* What the task asks
Below are some records; copy each line in them that contains "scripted".

* Dataset excerpts
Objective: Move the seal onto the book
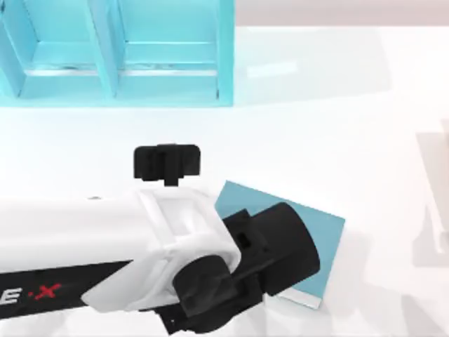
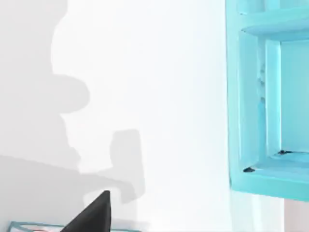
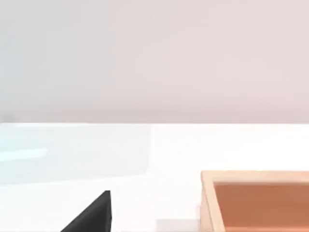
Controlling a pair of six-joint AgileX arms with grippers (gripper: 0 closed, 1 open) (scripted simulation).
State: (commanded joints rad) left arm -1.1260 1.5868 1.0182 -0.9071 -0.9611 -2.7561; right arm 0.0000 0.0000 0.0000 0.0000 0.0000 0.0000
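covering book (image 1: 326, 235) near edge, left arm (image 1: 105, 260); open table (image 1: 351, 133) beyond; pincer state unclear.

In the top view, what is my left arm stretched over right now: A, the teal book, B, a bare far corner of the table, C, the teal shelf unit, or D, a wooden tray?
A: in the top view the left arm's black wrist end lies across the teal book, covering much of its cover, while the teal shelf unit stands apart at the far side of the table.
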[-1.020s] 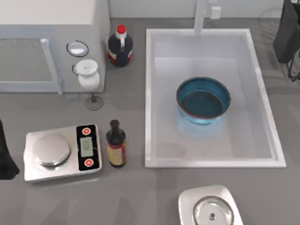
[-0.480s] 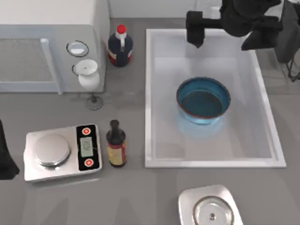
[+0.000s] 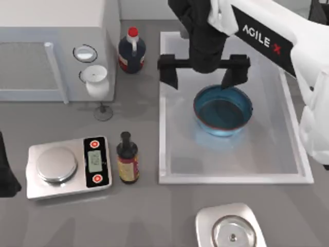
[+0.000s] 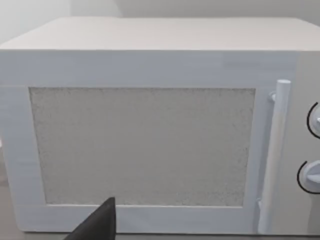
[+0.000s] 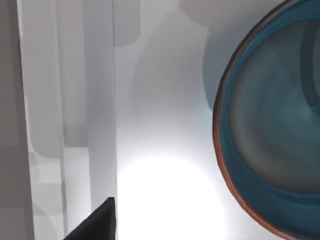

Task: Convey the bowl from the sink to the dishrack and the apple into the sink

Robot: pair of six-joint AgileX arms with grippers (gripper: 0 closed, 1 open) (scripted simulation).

* Expected output
Controlling a pair of six-joint AgileX arms with grippers (gripper: 0 closed, 1 open) (scripted simulation).
Robot: pair of six-joint AgileX arms with grippers (gripper: 0 closed, 1 open) (scripted simulation).

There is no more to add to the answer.